Data excerpts:

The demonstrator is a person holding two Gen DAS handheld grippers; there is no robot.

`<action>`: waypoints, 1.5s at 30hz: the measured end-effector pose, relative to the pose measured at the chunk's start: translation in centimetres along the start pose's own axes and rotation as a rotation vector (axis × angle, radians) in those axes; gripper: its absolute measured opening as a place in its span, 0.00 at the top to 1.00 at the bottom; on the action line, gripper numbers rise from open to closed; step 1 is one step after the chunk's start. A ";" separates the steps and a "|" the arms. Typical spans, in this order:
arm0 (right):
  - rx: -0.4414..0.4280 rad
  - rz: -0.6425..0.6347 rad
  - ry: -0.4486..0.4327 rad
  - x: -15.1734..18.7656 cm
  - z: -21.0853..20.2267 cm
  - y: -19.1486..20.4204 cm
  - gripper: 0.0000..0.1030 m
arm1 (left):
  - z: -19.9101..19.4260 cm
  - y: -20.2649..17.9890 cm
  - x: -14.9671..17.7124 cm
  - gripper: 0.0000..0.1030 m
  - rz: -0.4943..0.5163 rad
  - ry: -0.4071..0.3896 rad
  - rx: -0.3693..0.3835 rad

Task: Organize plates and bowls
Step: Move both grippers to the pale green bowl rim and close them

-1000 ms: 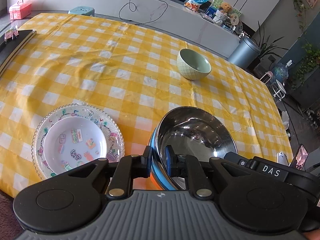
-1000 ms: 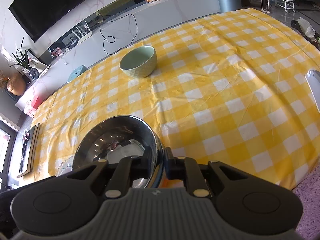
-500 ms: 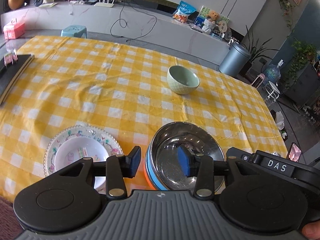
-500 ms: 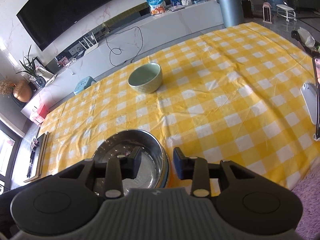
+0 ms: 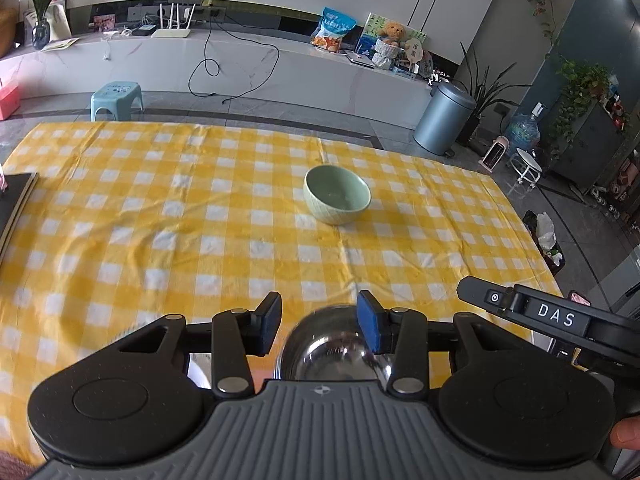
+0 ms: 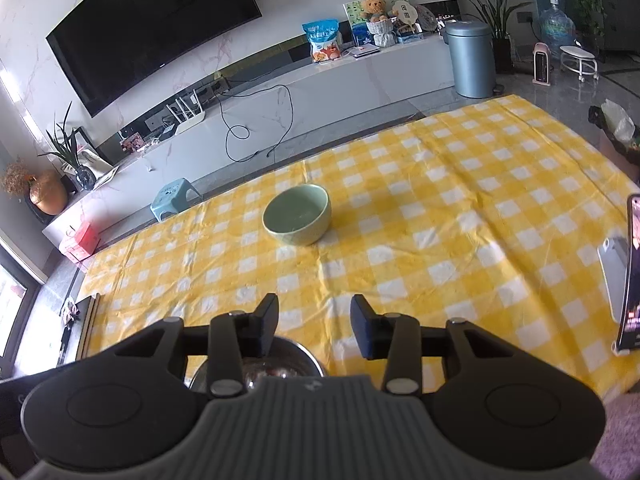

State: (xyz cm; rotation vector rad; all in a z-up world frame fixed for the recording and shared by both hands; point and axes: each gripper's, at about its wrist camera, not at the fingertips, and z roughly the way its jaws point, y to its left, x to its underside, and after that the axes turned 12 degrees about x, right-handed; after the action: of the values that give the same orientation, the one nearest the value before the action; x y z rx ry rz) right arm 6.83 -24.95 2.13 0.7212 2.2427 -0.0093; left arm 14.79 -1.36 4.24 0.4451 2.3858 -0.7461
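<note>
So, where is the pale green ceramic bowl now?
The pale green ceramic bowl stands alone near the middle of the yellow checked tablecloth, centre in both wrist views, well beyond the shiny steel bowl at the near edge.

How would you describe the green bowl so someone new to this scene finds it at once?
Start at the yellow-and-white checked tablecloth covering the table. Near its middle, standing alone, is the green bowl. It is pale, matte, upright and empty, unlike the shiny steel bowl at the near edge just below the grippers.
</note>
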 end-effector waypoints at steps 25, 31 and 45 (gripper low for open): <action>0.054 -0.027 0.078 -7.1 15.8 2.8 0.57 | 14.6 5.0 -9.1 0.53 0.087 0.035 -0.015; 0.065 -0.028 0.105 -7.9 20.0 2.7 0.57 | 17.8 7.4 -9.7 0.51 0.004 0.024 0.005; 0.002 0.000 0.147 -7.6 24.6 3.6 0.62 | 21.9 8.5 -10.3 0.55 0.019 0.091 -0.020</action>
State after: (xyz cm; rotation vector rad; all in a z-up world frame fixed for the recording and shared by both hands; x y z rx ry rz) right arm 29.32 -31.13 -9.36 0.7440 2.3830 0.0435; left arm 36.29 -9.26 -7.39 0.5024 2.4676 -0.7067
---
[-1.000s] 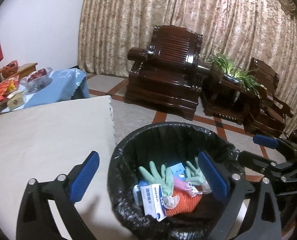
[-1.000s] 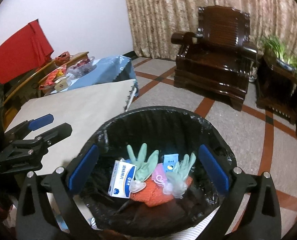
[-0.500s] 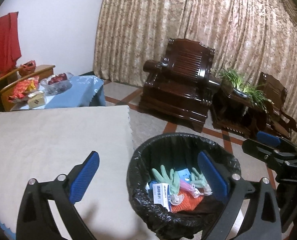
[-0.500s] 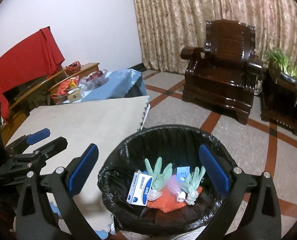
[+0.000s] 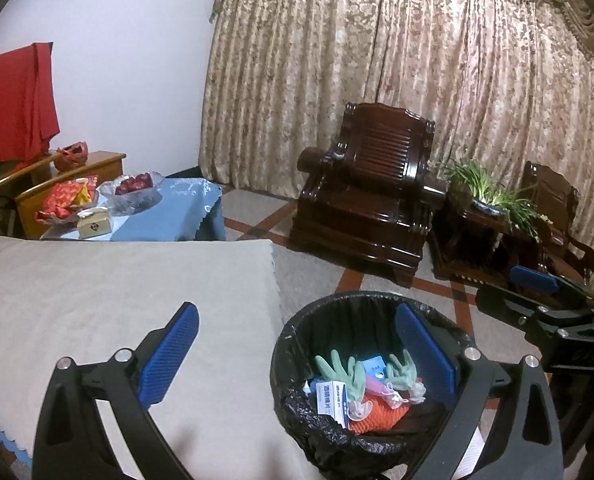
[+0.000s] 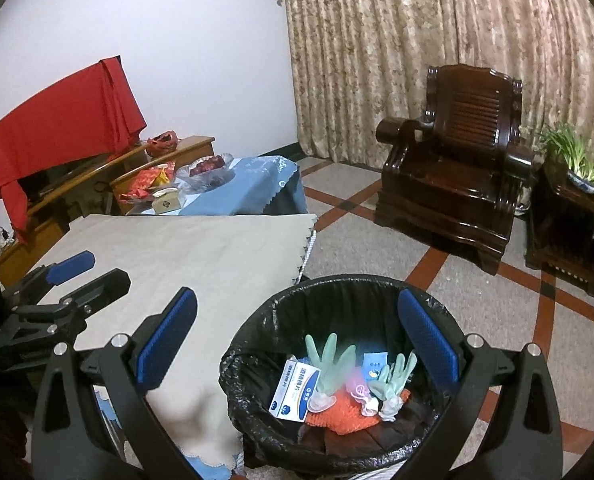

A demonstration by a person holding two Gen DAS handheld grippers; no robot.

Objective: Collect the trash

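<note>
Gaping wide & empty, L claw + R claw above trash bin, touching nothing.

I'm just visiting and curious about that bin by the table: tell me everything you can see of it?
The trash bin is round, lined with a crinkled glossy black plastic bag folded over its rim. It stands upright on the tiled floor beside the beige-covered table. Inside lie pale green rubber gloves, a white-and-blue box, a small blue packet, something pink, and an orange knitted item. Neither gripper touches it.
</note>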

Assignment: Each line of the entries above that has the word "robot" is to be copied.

Your solution:
The demonstrator is a person holding two Gen DAS handheld grippers; there is no robot.
A demonstration by a person holding two Gen DAS handheld grippers; no robot.

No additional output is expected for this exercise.